Ring piston biasanya terbuat dari besi cor, atau dapat juga dibuat dari perunggu, potongan besi cor, atau potongan thermosetting plastic. Material dasar ring ini dipilih berdasarkan gas yang akan dialirkan ke dalam kompresor dan kegunaan kompresor itu sendiri. Sedangkan packing tangkai piston merupakan jenis multi stage metalik yang menggunakan material sama dengan material ring piston. Pada kenyataannya semua jenis kompresor silinder yang dibuat selalu dilengkapi dengan tangkai piston dan diproduksi pada pabrik-pabrik tertentu.
Banyak unit reciprocating compressor menggunakan untuk saluran gas alam, antara lain pengaruh kompresor driver dan kompresor adalah terdapat diunit tunggal. Di dalam kompresor multi silinder yang besar, beberapa silinder kompresor dan silinder mesin/motor adalah kedua-duanya dihubungkan kepada crankshaft yang sama. Gas alam digunakan untuk bahan bakar mesin/motor. Ketika mesin/motor memutar crankshaft, tangkai yang menghubungkan crankshaft ke piston kompresor saling memberi piston dalam silinder kompresor. Dalam mesin yang khas, silinder mesin/motor adalah salah satu vertical atau di dalam sauatu vertical V bentuk wujud dan silinder kompresor horizontal.
Jika silinder kompresor dari suatu unit kompresor reciprocating integral tunggal dioperasikan secara parallel, masing-masing silinder memampatkan sebagian dari total volume gas dan masing-masing silinder beroperasi dengan kira-kira tekanan suction dan discharge yang sama. Bagaimanapun juga satu unit kompresor untuk terdiri dari lebih dari satu langkah tekanan yang menghubungkan silinder kompresor secara urut. Di dalam bentuk ini, masing-masing silinder menangani total volume, tetapi tekanan discharge dari langkah silinder yang pertama sama dengan tekanan suction, lebih sedikit kerugian pemasangan pipa dari silinder yang berikutnya. Jika besar total kompresi ratio yang ada, pengaturan rangkaian ini dapat digunakan.
Silinder reciprocating compressor berisi suction dan discharge valve untuk mengalirkan arus gas ke dalam dan keluar silinder.
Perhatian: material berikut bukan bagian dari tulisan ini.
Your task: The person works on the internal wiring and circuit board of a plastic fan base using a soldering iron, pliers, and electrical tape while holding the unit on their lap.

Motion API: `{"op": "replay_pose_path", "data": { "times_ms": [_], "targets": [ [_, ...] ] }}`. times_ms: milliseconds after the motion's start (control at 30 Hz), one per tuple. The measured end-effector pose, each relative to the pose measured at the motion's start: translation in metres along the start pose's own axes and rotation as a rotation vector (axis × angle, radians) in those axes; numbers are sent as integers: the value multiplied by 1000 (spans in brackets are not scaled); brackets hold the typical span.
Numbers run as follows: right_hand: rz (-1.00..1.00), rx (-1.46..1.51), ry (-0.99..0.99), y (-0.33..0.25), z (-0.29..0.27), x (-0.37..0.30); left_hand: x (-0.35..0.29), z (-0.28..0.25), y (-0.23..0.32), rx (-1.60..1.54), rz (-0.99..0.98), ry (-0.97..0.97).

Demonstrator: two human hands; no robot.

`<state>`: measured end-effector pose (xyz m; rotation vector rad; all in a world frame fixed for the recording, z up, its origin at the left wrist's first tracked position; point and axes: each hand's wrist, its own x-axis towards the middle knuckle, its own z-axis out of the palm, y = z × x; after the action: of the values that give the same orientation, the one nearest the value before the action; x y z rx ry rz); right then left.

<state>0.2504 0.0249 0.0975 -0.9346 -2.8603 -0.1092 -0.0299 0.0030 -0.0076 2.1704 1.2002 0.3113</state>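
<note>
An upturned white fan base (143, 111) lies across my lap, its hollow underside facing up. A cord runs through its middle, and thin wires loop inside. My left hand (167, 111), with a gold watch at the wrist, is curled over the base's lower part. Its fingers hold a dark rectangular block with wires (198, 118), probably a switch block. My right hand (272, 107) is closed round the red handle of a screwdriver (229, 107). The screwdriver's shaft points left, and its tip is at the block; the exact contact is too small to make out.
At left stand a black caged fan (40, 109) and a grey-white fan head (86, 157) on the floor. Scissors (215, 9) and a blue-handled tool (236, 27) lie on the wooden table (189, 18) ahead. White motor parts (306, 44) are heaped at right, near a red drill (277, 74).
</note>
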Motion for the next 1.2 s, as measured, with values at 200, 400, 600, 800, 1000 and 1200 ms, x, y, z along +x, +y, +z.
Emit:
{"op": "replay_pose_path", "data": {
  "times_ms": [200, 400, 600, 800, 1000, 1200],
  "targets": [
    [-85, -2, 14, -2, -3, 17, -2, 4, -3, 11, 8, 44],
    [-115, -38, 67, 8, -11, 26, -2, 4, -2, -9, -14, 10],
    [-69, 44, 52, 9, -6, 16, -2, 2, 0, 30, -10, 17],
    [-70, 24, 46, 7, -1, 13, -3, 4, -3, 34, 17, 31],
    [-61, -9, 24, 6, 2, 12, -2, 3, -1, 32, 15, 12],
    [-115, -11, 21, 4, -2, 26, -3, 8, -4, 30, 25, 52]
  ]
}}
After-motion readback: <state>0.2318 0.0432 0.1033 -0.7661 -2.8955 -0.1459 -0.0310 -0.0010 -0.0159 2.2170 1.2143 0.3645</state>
Gas yang mengalir ke dalam silinder melalui katup isap pada tekanan dan temperatur suction dimampatkan dalam silinder dan yang dikeluarkan pada tekanan yang lebih tinggi melalui discharge valve.
Volume unit yang dapat dimampatkan di bawah kondisi tekanan tergantung pada ukuran silinder, panjang langkah piston, ukuran silinder dan panjangnya langkah yang menentukan jarak piston, dan volume pemeriksaan di dalam silinde itu. Volume pemeriksaan adalah volume yang sisanya dalam silinder kompresor pada ujung discharge piston langkah piston. Adalah volume antara akhir langkah piston dan alhir silinder yang volumenya lebih terdapat di bagian klep dan area yang lain. Volume pemeriksaan pada umumnya dinyatakan sebagai persen dari jarak piston.

Silinder kompresor yang beroperasi pada tekanan yang rendah biasanya adalah lebih besar dari suatu volume gas yang sama ditekanan yang lebih tinggi. Seperti memasang gas yang dimampatkan, jumlah gas sama pada suatu volume yang lebih kecil. Pada suatu integral reciprocating compressor silinde yang diatur secara urut, ukuran silinder kompresor berkurang seiring dengan peningkatan tekanan.